Without much of a thought I whipped out my “Miami Hurricane “ Press card and looked up at the huge State Trooper blocking the road.
“Press Card!” I said. He smiled down at the kid driving the red VW Squareback and said “Let him pass.”
And so it was, I got clear sailing down the road to the event. I remember Woodstock’s “3-M’s” very well: The Mud, the Music, the Mobs.
I don’t remember the acts, who I saw and heard , but the music was incredible. I got soaked from all the rain, dried out and soaked again as summer storms swept thru Upper New York State.
The event was complete chaos. Too many people, no security, few food vendors, lack of any facilities other than rows and rows of outhouses.
But incredibly, between the music and everyone’s mood, it was a peaceful “happening” that turned hundreds of thousands of strangers into close friends.
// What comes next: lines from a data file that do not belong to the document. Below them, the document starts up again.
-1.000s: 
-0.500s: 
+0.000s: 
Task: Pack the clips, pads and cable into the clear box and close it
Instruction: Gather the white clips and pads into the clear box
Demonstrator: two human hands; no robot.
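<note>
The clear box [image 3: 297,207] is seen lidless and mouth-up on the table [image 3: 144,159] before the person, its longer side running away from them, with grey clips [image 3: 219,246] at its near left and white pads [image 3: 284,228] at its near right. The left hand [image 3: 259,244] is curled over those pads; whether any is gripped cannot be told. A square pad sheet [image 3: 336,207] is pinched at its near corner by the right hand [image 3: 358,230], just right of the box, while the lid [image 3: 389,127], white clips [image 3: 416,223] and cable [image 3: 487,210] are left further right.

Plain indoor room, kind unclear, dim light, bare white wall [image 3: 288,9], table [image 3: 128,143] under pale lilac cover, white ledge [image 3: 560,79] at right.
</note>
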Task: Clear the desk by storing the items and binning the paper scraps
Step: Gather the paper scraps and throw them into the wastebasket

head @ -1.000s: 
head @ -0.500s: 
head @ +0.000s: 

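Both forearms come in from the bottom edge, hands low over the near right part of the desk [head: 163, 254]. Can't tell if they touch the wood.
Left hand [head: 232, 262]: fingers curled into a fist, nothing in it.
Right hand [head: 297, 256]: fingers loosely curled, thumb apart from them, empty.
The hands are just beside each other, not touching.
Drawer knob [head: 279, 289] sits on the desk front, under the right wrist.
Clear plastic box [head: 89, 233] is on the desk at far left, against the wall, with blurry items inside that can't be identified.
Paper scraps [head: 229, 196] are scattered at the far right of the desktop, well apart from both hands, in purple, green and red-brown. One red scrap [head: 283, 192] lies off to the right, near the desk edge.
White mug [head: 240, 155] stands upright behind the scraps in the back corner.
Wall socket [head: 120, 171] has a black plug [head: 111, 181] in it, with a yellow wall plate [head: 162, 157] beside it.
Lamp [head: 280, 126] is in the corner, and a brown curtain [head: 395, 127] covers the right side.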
So how were my pictures from the historic event?
It was so wet and muddy, I didn’t take any. I didn’t want to destroy my camera gear.
At the end of the festival, I hosed down all my clothes, packed up my soaked and muddy camera gear and packed it back into my old VW.
I drove back to Miami with “Woodstock” memories that have lasted 43 years.
I watched the old movie “Woostock” Thursday night.
I remember it like it was yesterday. And it brought me to tears remembering the summer of ’69 in an old cow pasture in upstate New York, as a young Long-Haired UM student made a trip that he didn’t realize he’d still be talking about 43 years later. With a lot less hair, and most of it now snowy grey!